Vun Hochditsch nooch Elsässisch

Lang StrossMy first introduction to Elsässisch (Alsatian German) came in the form of bilingual street signs in Strasbourg, where the main street through Grand Île in the heart of the old city is named both Grand’Rue and Lang Stross. (A street of the same name in Pfalzgrafenweiler on the German side of the border was labeled only in High German, Lange Strasse, even though the locals speak an Alemannic dialect similar to Alsatian.)

Later I found a useful little Werterbüechel Elsässisch–Hochditsch / Wörterbüchlein Hochdeutsch–Elsässisch, by Serge Kornmann (Yoran Embanner, 2005). So I thought I’d share a few gleanings from that tiny source, focusing on how to get from High German to Alsatian, since the former is likely to be more familiar to most readers. For people who want to go in the other direction, there is already a very comprehensive online dictionary of Alsatian in High German, based on the 2-volume Wörterbuch der elsässischen Mundarten by Ernst Martin und Hans Lienhart (Straßburg, 1899-1907).

Hoorgaessel street nameThe little dictionary spelling of Alsatian is based on that of High German, but uses a grave à, as in Nàme ‘name’ or Wàsser ‘water’, to mark the very back Alsatian a, which Kornmann renders phonetically as [ɔ] and Martin and Lienhart render as [ɒ]. (In Strasbourg, the unmarked a is apparently fronted to [æ].) The Alsatian spelling of Strasbourg’s Grand’Rue would be Làng Stroos. French street signs do not use the same spellings.

French vocabulary

Since Alsatians live in France and are bilingual in French, they also use French equivalents of many German expressions.

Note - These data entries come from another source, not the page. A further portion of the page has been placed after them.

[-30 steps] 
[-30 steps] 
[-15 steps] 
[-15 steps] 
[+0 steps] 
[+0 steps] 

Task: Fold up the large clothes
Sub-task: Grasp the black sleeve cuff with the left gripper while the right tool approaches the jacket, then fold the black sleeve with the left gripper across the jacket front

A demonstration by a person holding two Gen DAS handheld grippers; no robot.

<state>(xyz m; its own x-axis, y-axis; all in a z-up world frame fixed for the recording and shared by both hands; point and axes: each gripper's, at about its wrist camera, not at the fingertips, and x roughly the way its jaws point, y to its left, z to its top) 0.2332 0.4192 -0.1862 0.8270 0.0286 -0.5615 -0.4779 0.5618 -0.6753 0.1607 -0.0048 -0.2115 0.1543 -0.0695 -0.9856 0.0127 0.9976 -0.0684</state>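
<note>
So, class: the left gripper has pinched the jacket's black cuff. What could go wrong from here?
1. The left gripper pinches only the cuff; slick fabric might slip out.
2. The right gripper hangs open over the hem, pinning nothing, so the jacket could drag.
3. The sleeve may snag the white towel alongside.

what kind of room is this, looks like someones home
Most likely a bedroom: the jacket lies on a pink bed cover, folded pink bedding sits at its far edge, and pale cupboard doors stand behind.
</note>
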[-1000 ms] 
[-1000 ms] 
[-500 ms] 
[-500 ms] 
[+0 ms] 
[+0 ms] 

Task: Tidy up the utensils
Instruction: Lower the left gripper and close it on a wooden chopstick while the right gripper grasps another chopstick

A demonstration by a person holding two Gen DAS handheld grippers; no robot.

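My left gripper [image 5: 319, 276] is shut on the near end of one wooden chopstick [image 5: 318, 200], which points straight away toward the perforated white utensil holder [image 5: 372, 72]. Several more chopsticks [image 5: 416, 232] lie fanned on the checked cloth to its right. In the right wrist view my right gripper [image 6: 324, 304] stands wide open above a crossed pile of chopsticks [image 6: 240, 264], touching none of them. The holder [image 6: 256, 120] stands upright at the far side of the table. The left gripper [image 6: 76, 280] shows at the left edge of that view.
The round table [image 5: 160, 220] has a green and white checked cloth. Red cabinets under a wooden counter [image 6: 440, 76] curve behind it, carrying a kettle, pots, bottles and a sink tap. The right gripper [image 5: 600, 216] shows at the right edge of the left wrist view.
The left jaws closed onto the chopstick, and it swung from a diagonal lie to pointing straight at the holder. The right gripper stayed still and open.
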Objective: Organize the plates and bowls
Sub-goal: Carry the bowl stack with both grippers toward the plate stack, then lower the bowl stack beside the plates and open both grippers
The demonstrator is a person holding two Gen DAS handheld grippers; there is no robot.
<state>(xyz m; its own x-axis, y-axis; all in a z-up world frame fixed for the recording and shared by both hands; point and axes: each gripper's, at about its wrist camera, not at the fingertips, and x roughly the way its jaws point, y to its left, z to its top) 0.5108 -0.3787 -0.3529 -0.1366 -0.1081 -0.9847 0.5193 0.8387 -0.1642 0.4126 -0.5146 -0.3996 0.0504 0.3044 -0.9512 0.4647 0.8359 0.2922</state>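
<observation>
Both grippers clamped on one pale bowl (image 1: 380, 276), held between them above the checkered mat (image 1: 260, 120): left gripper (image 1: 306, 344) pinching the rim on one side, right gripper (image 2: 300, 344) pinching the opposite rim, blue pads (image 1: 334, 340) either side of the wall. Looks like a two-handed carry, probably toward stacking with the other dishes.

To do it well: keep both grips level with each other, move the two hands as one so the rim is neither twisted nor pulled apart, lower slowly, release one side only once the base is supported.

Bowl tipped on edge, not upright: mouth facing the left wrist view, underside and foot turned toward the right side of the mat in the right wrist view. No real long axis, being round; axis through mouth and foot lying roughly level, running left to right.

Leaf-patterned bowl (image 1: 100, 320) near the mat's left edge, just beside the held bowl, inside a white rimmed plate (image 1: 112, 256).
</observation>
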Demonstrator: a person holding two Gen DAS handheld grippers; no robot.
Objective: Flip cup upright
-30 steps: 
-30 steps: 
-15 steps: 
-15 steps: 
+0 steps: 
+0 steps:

Here is a sample:

  • Auf Wiedersehen = Àdje, Orwoar
  • Badeanzug = Maillo [majo] (‘swimsuit’)
  • Brieftasche = Portföj (‘billfold’)
  • Computer = Ordi
  • entschuldigen = entschuldige, exküsiere (‘excuse’)
  • Fahrrad = Velo (‘bicycle’)
  • Flieger = Aviatör
  • Frau = Frau, Màdàm
  • Fräulein = Màmsel
  • Gute Nacht = Güetnààcht, Busuar
  • Guten Tag = Buschur, Güdedàà
  • Herr = Herr, Mussje
  • Konditorei = Patisserie
  • Nachspeise = Dessär (‘dessert’)
  • Rathaus = Mairie (‘city hall’)
  • Reisegepäck = Bagaasch (‘luggage’)
  • Strassenbahn = Tram
  • Vielen Dank = Merci vielmools

Some vowel correspondences

  • Haar = Hoor ‘hair’, Nase = Nààs ‘nose’, Paar = Pààr ‘pair’
  • Haus = Hüüs ‘house’, Maus~Mäuse = Müs~Miis ‘mouse~mice’, Sauerkraut = Sürkrüt
  • Eule = Ill ‘owl’, heute = hitt ‘today’, Leute = Litt ‘people’, neun = nin ‘nine’
  • Eis = Is ‘ice’, Rhein = Rhin ‘Rhine’, Seite = Sitt ‘side’, Wein = Win ‘wine’, Zweifel = Zwiefel ‘doubt’
  • Höhe = Heh ‘height’, Hölle = Hell ‘hell’, hören = heere ‘hear’, schön = scheen ‘beautiful’
  • Glück = Glick ‘luck’, Lügner = Liejer ‘liar’, Mühle = Mihl ‘mill’, Übel = Iwwel [ivl] ‘evil’

Roejeboejegass

Some consonant correspondences

  • Arbeit = Àrweit ‘work’, Knoblauch = Gnowli ‘garlic’, Grab~Graben = Grààb~Grààwe ‘grave(s), Nabel = Nàwwel ‘navel’, Weib~Weiber = Wieb~Wiewer ‘wife~wives’
  • Leder = Ledder ‘leather’, Nadel = Noodl ‘needle’, Ruder = Rüeder ‘rudder’
  • Auge(n) = Au(e) ‘eye’, Regenbogen = Räjeböje ‘rainbow’, Straßburg = Stroosburi ‘Strasbourg’, Tag = Dàà ‘day’, Vogel = Vöjel ‘bird’
  • ängstlich = ängschtlisch ‘anxious’, künstlerisch = kinschtlerisch ‘artistic’, lustig = luschtisch ‘merry’, richtig = rischtisch ‘right’
  • essen = esse ‘eat’, leben = läwe ‘live’, lieben = liewe ‘love’, schlafen = schloofe ‘sleep’, raten = roode ‘advise’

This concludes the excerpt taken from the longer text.